I want to do a Topic modelling but in my case : One article may contains many topic:
I have an article (word file) that contains several topics and each topic is associated with a company (see example below)
I have a text as input :
"IBM is an international company specializing in all that is IT, on the other hand Facebook is a social network and Google is a search engine. IBM invented a very powerful computer."
Knowing we have labeled topics : "Products and services","Communications","Products and services"...
I want to have as output:
IBM : Products and services
Facebook : Communications
Google : Products and services
So, I think that we can do this by splitting the text: associate the parts of the text that talks about company, for example :
IBM : ['IBM is an international company specializing in all that is IT', 'IBM invented a very powerful computer.']
Facebook : ['Facebook is a social network']

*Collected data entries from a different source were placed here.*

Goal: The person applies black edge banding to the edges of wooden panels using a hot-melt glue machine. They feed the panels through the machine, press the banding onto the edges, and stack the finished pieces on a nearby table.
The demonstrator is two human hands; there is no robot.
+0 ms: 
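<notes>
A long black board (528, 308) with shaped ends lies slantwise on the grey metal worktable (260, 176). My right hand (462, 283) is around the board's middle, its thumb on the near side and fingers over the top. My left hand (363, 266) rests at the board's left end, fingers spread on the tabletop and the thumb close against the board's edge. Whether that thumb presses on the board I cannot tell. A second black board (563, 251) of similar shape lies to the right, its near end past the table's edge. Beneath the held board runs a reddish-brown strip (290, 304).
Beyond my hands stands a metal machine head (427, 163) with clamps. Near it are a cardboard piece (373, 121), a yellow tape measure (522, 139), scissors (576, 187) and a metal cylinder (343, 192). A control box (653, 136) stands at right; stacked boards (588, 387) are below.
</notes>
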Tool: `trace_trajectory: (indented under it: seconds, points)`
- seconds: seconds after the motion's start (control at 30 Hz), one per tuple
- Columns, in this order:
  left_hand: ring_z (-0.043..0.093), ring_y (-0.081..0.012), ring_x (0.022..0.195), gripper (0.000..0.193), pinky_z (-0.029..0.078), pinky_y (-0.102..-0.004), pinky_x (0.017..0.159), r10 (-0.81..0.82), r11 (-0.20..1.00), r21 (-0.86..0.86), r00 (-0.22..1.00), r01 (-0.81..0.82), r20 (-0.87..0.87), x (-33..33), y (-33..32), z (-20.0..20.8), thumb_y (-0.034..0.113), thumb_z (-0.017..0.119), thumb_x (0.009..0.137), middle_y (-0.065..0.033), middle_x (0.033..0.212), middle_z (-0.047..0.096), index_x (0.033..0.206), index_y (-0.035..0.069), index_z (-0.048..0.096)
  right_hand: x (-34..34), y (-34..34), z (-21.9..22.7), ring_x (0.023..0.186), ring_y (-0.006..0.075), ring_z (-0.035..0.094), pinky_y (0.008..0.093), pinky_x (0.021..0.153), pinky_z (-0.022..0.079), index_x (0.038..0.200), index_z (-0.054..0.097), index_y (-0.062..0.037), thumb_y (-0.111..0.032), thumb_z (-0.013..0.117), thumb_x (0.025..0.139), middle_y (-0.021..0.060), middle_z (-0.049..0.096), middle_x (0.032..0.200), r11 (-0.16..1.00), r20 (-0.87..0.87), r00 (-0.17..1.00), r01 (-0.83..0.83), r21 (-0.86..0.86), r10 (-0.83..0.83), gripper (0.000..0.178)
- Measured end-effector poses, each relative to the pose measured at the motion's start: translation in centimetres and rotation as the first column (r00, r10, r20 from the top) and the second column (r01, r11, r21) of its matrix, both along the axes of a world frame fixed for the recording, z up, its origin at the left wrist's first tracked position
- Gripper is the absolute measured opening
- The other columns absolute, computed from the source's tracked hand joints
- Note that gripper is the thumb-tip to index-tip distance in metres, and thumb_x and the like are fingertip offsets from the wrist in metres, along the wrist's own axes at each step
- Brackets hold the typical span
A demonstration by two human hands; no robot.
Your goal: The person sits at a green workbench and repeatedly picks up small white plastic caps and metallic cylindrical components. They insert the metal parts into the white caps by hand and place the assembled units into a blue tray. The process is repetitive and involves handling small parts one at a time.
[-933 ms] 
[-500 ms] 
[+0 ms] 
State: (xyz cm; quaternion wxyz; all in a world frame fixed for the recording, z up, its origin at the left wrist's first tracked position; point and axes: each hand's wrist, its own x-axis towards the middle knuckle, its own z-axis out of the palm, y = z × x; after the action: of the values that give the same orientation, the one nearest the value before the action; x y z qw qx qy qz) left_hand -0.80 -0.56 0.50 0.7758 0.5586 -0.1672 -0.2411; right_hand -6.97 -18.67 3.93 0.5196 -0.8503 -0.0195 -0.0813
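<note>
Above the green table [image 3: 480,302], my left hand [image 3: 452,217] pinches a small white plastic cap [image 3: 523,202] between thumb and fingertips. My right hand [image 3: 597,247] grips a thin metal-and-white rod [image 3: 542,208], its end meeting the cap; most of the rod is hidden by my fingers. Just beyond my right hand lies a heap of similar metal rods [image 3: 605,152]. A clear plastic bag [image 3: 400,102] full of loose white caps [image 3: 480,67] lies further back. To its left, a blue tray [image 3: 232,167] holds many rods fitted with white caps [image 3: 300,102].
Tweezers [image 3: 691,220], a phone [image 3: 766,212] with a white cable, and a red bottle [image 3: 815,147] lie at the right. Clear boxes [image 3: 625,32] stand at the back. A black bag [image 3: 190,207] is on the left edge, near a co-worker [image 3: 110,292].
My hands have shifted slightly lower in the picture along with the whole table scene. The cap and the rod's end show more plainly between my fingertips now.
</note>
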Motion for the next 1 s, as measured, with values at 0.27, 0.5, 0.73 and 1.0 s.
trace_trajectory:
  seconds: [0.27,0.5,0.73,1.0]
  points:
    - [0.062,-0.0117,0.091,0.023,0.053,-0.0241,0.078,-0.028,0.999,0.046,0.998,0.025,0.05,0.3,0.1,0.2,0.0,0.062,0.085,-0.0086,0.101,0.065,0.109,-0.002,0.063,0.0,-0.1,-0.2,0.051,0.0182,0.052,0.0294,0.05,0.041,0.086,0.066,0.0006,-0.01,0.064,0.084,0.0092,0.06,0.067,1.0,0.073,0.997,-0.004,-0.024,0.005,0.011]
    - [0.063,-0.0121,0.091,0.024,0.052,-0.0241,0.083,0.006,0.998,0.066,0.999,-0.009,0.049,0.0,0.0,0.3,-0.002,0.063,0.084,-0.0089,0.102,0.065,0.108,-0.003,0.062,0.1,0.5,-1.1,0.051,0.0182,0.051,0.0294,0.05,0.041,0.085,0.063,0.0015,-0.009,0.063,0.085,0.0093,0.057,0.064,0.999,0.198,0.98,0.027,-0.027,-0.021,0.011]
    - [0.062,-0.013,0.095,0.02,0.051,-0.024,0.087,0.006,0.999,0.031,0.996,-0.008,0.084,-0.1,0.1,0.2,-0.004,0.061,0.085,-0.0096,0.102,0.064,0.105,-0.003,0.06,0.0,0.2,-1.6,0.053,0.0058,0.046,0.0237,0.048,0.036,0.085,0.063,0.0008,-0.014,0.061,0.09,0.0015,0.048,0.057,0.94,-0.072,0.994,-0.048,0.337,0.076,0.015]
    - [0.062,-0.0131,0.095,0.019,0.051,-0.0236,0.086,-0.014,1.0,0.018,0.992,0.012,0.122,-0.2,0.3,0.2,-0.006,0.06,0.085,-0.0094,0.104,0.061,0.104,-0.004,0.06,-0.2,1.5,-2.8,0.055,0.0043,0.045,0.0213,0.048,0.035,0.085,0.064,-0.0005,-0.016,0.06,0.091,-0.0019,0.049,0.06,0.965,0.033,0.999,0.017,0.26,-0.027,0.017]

Google : ['Google is a search engine']
then, for each company, perform Topic Modelling based on parts of text for each company ...
OUTPUT:
IBM : Products and services
Facebook : Communications
Google : Products and services
Could you help me how I can split and match the parts of text to each company, how to determine the parts that talk about Facebook in
It seems like you have two separate problems: (1) Data preparation/cleaning, i.e. splitting your text into the right units for analysis; (2) classifying the different units of text into "topics".
1. Data Preparation
An 'easy' way of doing this would be splitting your text into sentences and use sentences as your unit of analysis. Spacy is good for this for example (see e.g. this answer here). Your example is more difficult since you want to split sentences even further, so you would have to come up with a custom logic for splitting your text according to specific patterns, e.g. using regular expressions. I don't think that there is a standard way for doing this and is depends very much on your data.
2. Topic classification
If I understand correctly, you already have the labels ("topics" like ["Products and services", "Communications"]) which you want to attribute to different texts.
In this case, topic modeling is probably not the right tool, because topic modeling is mostly used when you want to discover new topics and don't know the topics/labels yet. And in any case, a topic model would only return the most frequent/exclusive words associated to a topic and not a neat abstract topic label like "Products and services". You also need enough text for a topic model to produce meaningful output.
A more elegant solution is zero-shot classification. This basically means that you take a general machine learning model that has been pre-trained by someone else in a very general way for text classification and you simply apply it to your specific use case for "topic classification" without having to train/fine-tune it. The Transformers library has a very easy to use implementation of this.
# pip install transformers==3.1.0 # pip install in terminal
from transformers import pipeline
classifier = pipeline("zero-shot-classification")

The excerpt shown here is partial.